## ACTION ITEM
Please copy, word for word, the line that contains "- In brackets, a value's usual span" and every line after it through the end of the records, and nothing more.

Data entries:
>>>

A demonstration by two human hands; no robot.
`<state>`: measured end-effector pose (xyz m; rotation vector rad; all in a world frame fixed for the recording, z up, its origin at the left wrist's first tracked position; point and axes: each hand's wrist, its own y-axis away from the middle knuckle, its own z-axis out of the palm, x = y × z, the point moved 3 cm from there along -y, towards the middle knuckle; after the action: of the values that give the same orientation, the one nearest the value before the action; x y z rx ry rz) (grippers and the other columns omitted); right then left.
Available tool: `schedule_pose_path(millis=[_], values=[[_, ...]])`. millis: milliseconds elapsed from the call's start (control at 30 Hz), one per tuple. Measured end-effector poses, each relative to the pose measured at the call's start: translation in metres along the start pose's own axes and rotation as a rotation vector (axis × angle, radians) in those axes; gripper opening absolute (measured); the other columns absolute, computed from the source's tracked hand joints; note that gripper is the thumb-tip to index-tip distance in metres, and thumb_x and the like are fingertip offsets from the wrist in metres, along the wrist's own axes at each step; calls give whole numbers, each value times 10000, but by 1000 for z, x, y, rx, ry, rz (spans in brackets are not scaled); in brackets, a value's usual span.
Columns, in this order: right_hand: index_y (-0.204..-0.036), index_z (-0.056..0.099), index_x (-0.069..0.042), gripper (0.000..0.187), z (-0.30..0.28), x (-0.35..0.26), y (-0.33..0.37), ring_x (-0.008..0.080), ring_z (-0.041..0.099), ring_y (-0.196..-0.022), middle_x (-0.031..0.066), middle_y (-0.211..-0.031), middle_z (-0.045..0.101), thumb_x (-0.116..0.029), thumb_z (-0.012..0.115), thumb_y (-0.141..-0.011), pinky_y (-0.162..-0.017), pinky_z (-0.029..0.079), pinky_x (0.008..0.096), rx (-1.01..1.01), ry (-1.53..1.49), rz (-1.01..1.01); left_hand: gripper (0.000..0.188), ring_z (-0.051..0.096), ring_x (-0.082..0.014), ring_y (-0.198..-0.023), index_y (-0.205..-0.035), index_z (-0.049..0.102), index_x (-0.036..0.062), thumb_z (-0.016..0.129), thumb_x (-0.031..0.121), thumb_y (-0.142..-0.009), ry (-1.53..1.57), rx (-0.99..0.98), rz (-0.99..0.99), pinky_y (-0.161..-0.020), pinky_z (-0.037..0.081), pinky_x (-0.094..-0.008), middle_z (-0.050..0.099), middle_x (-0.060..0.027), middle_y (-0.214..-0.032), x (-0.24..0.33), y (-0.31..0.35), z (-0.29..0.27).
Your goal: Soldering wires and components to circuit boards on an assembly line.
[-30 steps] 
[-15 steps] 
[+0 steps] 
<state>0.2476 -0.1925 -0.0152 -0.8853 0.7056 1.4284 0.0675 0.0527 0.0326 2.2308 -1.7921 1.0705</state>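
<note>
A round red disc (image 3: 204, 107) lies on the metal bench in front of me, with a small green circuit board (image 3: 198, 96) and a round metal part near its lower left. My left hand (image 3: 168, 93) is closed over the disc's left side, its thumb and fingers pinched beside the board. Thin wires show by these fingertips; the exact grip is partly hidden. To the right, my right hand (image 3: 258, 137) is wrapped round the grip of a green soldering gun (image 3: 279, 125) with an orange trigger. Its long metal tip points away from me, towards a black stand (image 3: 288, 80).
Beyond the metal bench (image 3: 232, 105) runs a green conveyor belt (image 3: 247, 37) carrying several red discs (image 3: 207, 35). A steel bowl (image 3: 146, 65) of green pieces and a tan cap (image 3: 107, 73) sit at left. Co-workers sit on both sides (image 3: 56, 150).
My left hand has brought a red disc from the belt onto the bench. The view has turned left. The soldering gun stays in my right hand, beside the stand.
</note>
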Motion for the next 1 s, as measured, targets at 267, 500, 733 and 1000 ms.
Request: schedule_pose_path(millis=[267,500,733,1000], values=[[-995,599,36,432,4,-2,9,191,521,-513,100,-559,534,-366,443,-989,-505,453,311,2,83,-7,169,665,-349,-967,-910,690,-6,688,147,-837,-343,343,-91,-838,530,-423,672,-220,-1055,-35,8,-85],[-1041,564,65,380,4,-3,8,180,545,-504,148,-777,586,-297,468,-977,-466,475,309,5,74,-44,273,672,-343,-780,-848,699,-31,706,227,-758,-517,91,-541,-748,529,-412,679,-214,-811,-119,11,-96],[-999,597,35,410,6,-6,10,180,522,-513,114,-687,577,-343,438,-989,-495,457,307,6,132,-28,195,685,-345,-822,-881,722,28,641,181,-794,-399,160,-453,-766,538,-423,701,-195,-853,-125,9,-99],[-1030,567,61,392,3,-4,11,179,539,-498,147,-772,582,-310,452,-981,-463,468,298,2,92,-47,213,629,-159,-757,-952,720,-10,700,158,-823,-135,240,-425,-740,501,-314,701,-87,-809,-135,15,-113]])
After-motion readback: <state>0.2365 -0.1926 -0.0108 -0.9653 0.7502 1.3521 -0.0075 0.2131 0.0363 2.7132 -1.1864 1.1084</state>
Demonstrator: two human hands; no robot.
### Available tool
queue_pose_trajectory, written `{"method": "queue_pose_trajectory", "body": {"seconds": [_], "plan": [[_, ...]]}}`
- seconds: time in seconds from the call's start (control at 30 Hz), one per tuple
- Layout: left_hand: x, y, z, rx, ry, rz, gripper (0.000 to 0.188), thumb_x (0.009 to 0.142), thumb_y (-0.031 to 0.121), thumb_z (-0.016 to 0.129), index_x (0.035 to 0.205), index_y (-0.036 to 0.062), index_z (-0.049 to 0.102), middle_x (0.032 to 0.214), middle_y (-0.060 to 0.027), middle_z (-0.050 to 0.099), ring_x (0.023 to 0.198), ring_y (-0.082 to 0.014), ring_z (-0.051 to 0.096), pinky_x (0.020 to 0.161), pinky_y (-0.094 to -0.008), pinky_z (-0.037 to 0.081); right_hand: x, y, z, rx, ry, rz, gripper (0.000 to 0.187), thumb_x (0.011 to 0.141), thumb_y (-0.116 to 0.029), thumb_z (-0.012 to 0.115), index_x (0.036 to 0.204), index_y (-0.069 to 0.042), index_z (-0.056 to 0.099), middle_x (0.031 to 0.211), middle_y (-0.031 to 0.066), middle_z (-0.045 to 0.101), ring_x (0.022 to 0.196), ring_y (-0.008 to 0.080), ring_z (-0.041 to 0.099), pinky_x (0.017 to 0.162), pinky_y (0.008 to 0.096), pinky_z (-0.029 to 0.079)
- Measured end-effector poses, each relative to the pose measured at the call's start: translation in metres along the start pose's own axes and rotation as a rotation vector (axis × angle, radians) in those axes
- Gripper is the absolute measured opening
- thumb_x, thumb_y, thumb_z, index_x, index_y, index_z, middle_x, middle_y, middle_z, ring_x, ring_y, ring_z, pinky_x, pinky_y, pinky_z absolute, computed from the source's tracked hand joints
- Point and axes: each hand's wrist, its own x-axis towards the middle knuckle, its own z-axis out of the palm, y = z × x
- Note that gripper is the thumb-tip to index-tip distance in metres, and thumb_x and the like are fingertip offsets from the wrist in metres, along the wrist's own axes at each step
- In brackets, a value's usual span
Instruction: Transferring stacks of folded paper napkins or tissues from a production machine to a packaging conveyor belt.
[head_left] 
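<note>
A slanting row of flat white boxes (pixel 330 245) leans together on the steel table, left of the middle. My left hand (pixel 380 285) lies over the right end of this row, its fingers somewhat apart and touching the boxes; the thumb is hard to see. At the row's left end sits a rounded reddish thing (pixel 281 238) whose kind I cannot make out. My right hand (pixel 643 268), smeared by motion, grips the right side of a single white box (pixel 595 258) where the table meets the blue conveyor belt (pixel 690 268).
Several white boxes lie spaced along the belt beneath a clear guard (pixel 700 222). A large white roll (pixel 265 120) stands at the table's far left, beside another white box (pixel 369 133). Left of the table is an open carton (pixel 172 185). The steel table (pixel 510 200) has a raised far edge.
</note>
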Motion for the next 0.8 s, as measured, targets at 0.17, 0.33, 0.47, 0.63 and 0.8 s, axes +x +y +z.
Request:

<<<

## RESULT OF THIS TASK
- In brackets, a value's usual span
Instruction: Transferring stacks of folded paper napkins or tissues from a production machine to a packaging conveyor belt.
[head_left] 
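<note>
A slanting row of flat white boxes (pixel 330 245) leans together on the steel table, left of the middle. My left hand (pixel 380 285) lies over the right end of this row, its fingers somewhat apart and touching the boxes; the thumb is hard to see. At the row's left end sits a rounded reddish thing (pixel 281 238) whose kind I cannot make out. My right hand (pixel 643 268), smeared by motion, grips the right side of a single white box (pixel 595 258) where the table meets the blue conveyor belt (pixel 690 268).
Several white boxes lie spaced along the belt beneath a clear guard (pixel 700 222). A large white roll (pixel 265 120) stands at the table's far left, beside another white box (pixel 369 133). Left of the table is an open carton (pixel 172 185). The steel table (pixel 510 200) has a raised far edge.
</note>
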Motion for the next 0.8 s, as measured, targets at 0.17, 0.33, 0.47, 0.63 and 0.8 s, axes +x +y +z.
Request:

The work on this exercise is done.